Multi-model inference as criterion to determine differences in growth patterns of distinct Crassostrea gigas stocks

  • F. J. Reynaga-Franco
  • E. A. Aragón-Noriega
  • J. M. Grijalva-Chon
  • R. Castro-Longoria
  • J. A. Arreola-Lizárraga
  • R. H. Barraza-Guardado
  • J. Chávez-VillalbaEmail author
Article
  • 70 Downloads

Abstract

Production of Crassostrea gigas in hatcheries may be affected by different factors influencing spat quality; this will be reflected during its cultivation in the field. The main indicator of quality is growth. Growth modeling is a form of determining individual growth patterns in bivalves.
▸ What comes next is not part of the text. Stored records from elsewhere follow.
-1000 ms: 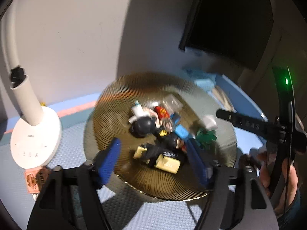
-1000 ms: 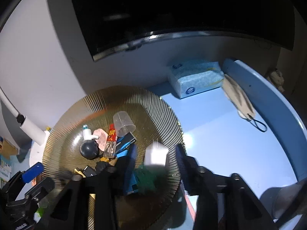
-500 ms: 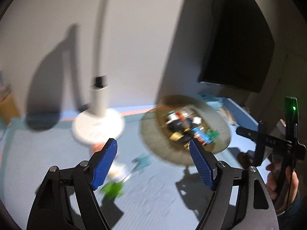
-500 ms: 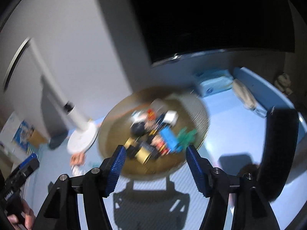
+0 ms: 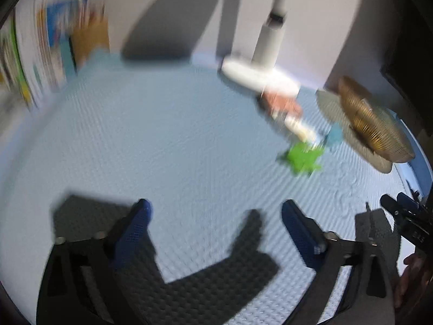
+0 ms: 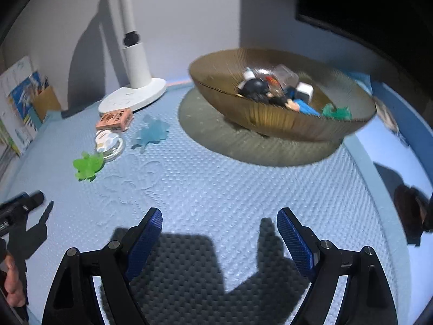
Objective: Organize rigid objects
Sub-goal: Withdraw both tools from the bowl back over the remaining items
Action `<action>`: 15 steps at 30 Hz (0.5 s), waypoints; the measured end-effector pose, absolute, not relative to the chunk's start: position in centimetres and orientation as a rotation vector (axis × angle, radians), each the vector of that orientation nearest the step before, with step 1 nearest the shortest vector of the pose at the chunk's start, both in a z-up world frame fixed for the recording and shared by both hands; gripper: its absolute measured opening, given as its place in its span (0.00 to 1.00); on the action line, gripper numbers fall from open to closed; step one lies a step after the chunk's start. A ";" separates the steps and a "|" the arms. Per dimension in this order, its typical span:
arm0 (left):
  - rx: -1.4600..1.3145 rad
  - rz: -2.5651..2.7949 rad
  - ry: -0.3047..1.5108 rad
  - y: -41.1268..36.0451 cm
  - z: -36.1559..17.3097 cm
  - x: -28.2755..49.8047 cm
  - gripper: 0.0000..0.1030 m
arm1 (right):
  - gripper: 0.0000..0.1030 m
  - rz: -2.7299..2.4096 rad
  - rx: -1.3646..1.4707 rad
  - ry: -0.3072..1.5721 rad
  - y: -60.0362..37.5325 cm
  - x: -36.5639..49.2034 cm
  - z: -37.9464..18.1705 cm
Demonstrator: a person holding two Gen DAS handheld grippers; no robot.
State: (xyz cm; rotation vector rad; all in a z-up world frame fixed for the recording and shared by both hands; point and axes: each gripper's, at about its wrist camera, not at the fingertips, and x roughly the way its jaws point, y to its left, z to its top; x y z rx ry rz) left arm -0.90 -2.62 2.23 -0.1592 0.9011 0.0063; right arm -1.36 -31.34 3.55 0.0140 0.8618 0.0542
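The loose pieces, a green leaf-shaped piece (image 6: 88, 165), a round clear item (image 6: 109, 142), a pale blue leaf-shaped piece (image 6: 151, 132) and a small pink box (image 6: 115, 119), lie on the desk (image 6: 216, 184) in a short row that starts at the foot of the white lamp base (image 6: 132, 96) and runs away from it towards our near side, the pink box touching the base and the green piece farthest from it. Everything else already sits in the ribbed brown bowl (image 6: 284, 120), which stands on the other side of the lamp base from our left hand.

Both tools are released: the left tool (image 5: 215, 226) and the right tool (image 6: 219, 228) have just been opening, and nothing lies between the blue pads of either; each hangs over bare matting.

We judge the coming move turns on one thing: the row lies ahead and left of the right tool, with the left tool (image 6: 20, 208) showing at the left edge of that view, close to the green piece (the left view is badly smeared, so we lean on the right one). The left hand looks the nearer, and the green piece is its first reach from the lamp base outward; it has no clear long axis we can read.
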 end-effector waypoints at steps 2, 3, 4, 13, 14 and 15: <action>-0.105 0.008 0.869 -3.3 2.4 -1.0 0.99 | 0.89 0.059 -0.014 0.852 -30.9 -1.5 3.5; -0.079 0.018 0.894 -3.7 1.9 -0.8 0.99 | 0.90 0.056 -0.020 0.853 -30.8 -1.5 3.5; -0.050 0.022 0.918 -4.2 1.5 -0.6 0.99 | 0.90 0.048 -0.023 0.853 -30.7 -1.4 3.4; -0.078 -0.030 0.901 -3.4 0.6 -0.2 0.99 | 0.91 0.015 0.019 0.844 -31.6 -1.1 3.6; -0.085 -0.035 0.899 -3.1 0.3 -0.1 0.99 | 0.91 0.014 0.021 0.847 -31.6 -1.0 3.6; -0.090 -0.038 0.897 -2.9 0.2 0.0 0.99 | 0.91 0.013 0.022 0.850 -31.7 -0.9 3.5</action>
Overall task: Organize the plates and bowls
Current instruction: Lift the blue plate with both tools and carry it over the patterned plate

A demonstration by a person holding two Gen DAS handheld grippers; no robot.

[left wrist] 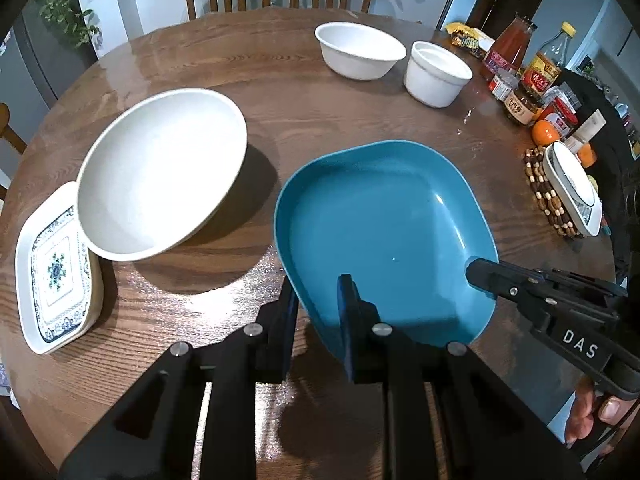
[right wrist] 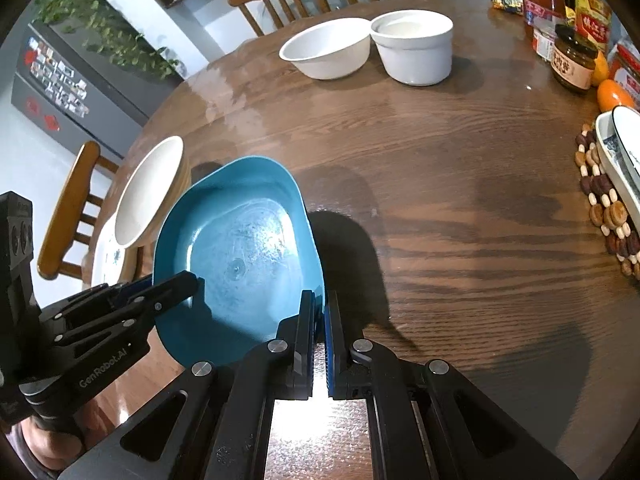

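Nearest the lens, the left gripper [left wrist: 318, 312] had its two fingers clamped on the near rim of a blue plate [left wrist: 384, 236], one finger under the rim and one inside. The right gripper [right wrist: 319, 312] pinched the same plate's opposite rim between nearly closed fingers. The plate hung tilted above the wooden table [left wrist: 280, 92]. To its left, a large white bowl [left wrist: 160, 172] leaned on a patterned rectangular plate [left wrist: 56, 272]. Two white bowls [left wrist: 360, 50] stood well apart at the far edge.
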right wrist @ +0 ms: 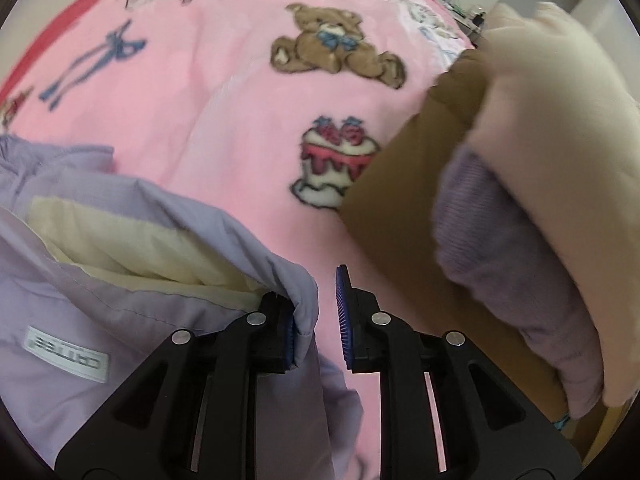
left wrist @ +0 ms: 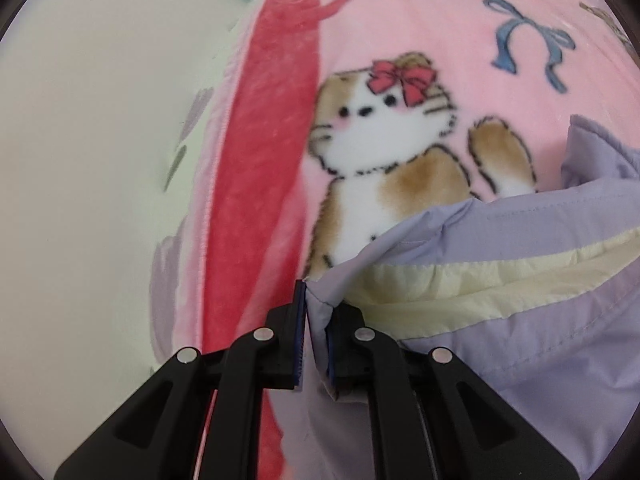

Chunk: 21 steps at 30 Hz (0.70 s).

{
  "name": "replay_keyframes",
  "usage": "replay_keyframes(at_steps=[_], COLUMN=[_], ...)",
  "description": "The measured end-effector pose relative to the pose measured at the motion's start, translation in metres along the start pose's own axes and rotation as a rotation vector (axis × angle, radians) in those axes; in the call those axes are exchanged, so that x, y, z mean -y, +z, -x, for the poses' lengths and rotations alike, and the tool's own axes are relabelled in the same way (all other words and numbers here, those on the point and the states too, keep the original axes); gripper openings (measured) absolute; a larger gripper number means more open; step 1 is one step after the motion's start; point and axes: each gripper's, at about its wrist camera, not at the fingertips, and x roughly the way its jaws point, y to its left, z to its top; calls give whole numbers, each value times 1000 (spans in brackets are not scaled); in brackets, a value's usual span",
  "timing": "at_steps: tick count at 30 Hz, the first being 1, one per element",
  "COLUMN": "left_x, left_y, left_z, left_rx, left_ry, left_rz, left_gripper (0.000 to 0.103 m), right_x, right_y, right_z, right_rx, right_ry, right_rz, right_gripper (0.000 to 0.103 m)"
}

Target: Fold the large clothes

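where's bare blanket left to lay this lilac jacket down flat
Free: the pink blanket between the lilac jacket and the teddy bear print; also around the cat print, bordered by the red strip. Crowded: the right side, where the folded clothes stack sits.

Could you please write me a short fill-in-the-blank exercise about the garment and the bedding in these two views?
1. The lilac nylon jacket has a pale ____ stripe.
2. It lies on a pink fleece blanket printed with a brown teddy ____.
3. The left gripper is ____ on the jacket's edge.
4. The printed kitten wears a ____ bow.

Missing: yellow; bear; shut; red
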Motion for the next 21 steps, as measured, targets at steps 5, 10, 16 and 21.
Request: replay_keyframes(at_steps=[5, 10, 16, 21], left_x=[6, 8, 10, 4], left_y=[1, -2, -7, -10], left_z=[-13, -10, -5, 0], left_rx=[-1, 18, 45, 73], left_ry=[-8, 1, 13, -11], left_rz=[-10, -24, -23, 0], left_gripper=[10, 10, 10, 10], right_x=[-11, 19, 62, 46], right_y=[-5, 0, 18, 23], right_z=[-16, 6, 59, 94], right_rx=[-28, -71, -92, -74], right_ry=[-4, 58, 267, 383], right_rz=[19, -76, -244, -252], right_gripper=[18, 46, 60, 65])
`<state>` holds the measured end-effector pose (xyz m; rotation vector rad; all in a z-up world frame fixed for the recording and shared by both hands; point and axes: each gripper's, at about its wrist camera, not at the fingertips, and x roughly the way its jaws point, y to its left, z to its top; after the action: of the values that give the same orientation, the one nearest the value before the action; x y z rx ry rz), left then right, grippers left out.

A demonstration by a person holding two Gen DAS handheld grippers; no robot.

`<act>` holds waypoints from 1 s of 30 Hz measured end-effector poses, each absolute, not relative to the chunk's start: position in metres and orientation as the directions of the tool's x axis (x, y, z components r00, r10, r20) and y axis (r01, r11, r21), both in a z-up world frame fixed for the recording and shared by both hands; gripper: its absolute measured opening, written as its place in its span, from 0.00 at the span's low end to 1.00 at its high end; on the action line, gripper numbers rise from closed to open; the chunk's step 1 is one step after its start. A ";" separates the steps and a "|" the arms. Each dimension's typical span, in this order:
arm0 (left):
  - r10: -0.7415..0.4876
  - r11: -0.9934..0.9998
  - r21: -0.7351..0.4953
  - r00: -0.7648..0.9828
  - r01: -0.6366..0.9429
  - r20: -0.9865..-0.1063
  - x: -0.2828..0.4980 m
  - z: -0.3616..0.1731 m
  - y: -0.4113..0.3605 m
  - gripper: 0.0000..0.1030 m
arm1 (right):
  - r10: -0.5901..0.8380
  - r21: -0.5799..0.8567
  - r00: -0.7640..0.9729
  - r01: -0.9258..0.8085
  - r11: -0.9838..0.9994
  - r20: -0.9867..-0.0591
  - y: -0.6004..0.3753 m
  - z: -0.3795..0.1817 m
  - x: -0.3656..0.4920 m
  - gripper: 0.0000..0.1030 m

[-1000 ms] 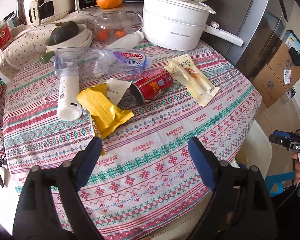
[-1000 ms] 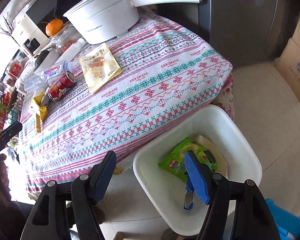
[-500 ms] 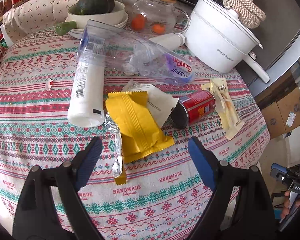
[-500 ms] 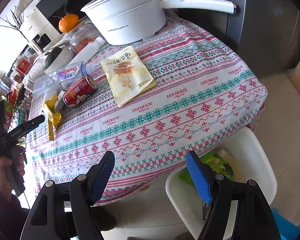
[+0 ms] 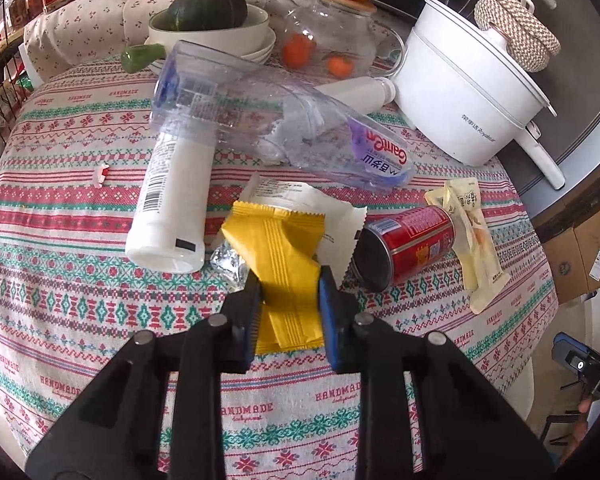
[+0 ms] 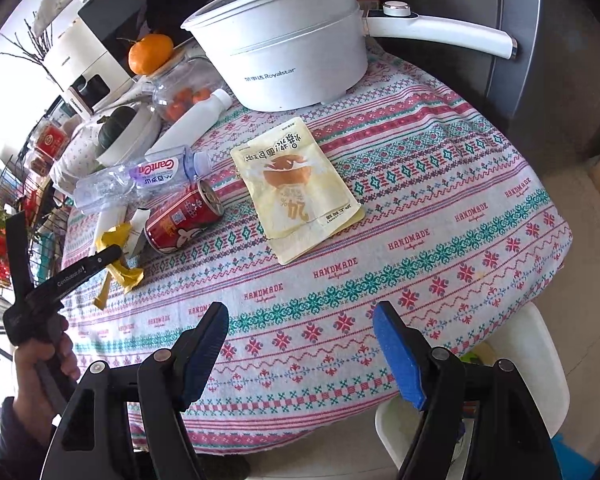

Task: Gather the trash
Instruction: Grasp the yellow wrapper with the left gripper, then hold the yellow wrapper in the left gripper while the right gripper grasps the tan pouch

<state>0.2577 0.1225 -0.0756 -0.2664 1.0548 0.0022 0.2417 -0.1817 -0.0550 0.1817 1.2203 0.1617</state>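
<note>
yellow wrapper (image 5: 284, 256) crinkled, ridged seam, pinched between left gripper (image 5: 288, 296) fingers.

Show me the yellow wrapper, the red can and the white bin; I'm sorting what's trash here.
yellow wrapper (image 5: 278, 248): left wrist view, on its flat middle.
red can (image 5: 414, 240): left wrist view, on its red side.
white bin (image 6: 540, 340): right wrist view, on its rim beside the table edge.

We see a crumpled yellow wrapper (image 5: 278, 258) pinched between our left tongs (image 5: 288, 308), apparently lifting off the cloth.
</note>
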 end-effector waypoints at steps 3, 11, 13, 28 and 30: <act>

In this study, multi-model inference (MMI) and the Akaike information criterion (AIC) were employed to identify differences in growth patterns of distinct C. gigas stocks. The experiment used spat produced in four different hatcheries (A, B, C, and D), which were cultivated under identical conditions. The stocks showed similar growth patterns but the best growth models to describe every case were different; hatchery A—von Bertalanffy (AIC = − 15.27), hatchery B—Schnute model case 3 (AIC = − 0.46), and hatcheries C and D—Schnute model case 1 (AIC = 233.4 and − 73.3, respectively). According to the models, oysters from hatchery B did not reach their maximum growth while the rest did it. Differences may be attributed to stock origin while the spat quality seems associated with production protocols. Results showed that growth patterns of C. gigas can be variable under the same cultivation conditions but the differences are difficult to detect. We demonstrated that the only way to find such differences was via MMI, and this approach should be used for any aquaculture resource.

Keywords

Akaike information criterion Epigenetics Hatchery Oyster culture Spat Temperature 

Notes

Acknowledgments

Thanks to Martín Acedo-Valdez (UNISON), Víctor Vera and Francisco Hoyos-Chairez (CREMES), Edgar Alcántara-Razo, and Andrés Hernández-Ibarra (CIBNOR), for their logistic support in the field.

Funding information

This study was funded by the Fundación Produce Sonora (project 898-1) with additional support from CIBNOR (project 900-721). Reynaga-Franco, F., was a recipient of a fellowship from CONACYT Mexico.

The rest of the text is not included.